令和8年07月10日付

 米・トランプ大統領が「日本イスラム共和国によってミサイルが撃たれた」と発言した▼よりによってイランと日本を―攻撃相手と同盟国を混同するとは耄碌している―と言って済ませてもいいが、根底にはトランプ氏の同盟国軽視の意識が…もっと踏み込めば〝反日〟感情が潜在的にあるからこその発言だとみている▼これまでも同氏は執拗に真珠湾攻撃に言及。〝米国に得をさせぬならイランにも日本にも大差ない〟とばかりに、わが国への懲罰感情を示していた。中国への態度を見ても、日本を守るべきパートナーとは決して考えておるまい▼現在、中東産の代わりに米国産石油の輸入が急増している本邦だが、こうなると米国にハシゴを外される可能性も高い▼戦争の出口が見えない中、米国内では戦略石油備蓄の輸出に批判が集まる。

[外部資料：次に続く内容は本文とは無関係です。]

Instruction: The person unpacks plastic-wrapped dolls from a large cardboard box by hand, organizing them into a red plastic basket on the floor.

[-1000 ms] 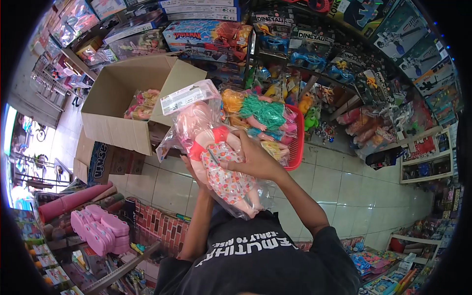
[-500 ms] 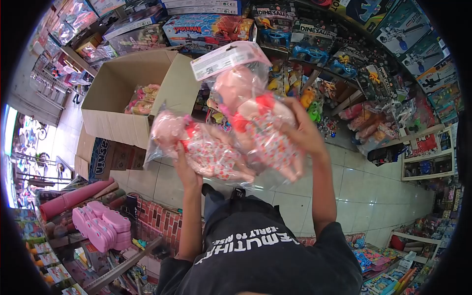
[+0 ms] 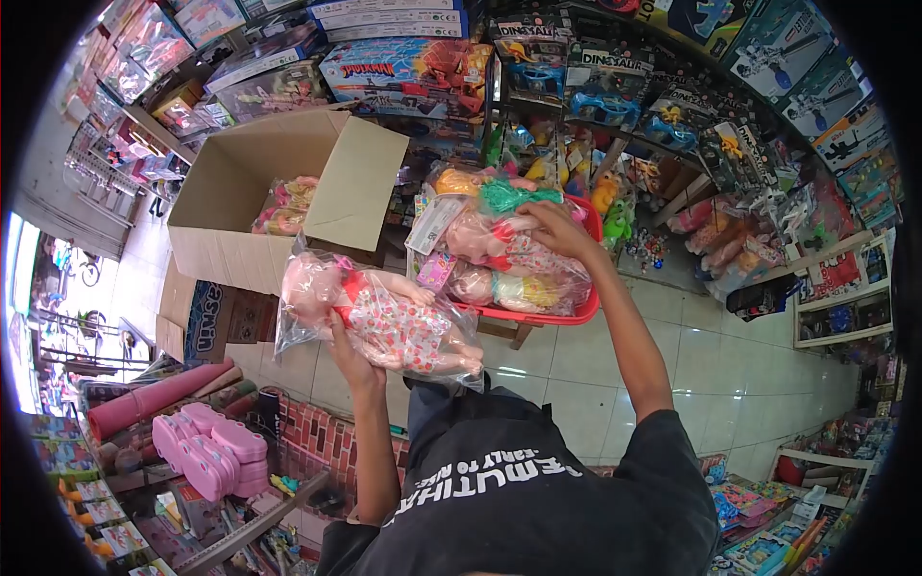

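Observation:
My left hand [image 3: 357,363] grips a bagged baby doll [image 3: 389,317] in a red-and-white patterned dress, holding it up in front of my body with its head to the left. My right hand [image 3: 555,230] is over a red plastic basket [image 3: 594,230], its fingers closed on a second bagged doll [image 3: 523,252] in a similar dress. That doll lies on its back on other bagged toys, and its white header card [image 3: 434,226] points left. Beside it are a doll in yellow [image 3: 526,292] and a bundle of green stuff [image 3: 514,196].
An open cardboard box [image 3: 370,178] with bagged dolls inside stands left of the basket. Behind are shelves of boxed toys, including a Spiderman box [image 3: 403,72] and dinosaur packs [image 3: 610,82]. Stacked pink cases [image 3: 213,451] sit at lower left. Tiled floor [image 3: 663,384] stretches right.
My right hand has carried its doll away from me and down into the red basket, which is now visible. The left-hand doll has shifted slightly down and left.

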A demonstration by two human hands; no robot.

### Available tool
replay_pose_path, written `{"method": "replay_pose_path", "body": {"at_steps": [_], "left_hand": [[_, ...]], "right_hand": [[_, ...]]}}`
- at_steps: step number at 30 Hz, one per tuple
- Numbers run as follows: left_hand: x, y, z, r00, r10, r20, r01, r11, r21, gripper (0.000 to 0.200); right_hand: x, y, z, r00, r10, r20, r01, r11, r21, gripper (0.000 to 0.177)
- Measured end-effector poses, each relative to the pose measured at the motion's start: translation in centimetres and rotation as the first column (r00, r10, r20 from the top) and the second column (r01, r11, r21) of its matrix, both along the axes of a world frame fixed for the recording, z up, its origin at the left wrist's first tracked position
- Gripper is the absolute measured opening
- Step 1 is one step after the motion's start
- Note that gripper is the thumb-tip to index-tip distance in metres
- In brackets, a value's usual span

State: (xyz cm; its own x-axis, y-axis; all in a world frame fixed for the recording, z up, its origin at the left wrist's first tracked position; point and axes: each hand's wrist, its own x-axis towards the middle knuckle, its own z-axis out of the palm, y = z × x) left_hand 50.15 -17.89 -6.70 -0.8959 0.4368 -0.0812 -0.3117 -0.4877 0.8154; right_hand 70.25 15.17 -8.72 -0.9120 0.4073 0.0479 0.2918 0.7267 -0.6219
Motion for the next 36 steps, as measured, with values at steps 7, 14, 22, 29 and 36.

大統領は支持率のためなら日本への輸出制限や禁輸措置にも踏み切るだろう▼日本政府は石油枯渇やナフサ不足の懸念に対し、「年を越えて確保」と強弁し、イランとも交渉せずにきた。それは、米国が早期に戦争を終結させてくれるという当て推量と、同国産原油の輸入維持を前提に試算していたはずだ▼だがこうなると備蓄放出も遠からず限界が来る。これまでは微々たる収入を頼りに貯蓄を切り崩してきたが、今後はそれを食いつぶす一方になりかねないということだ。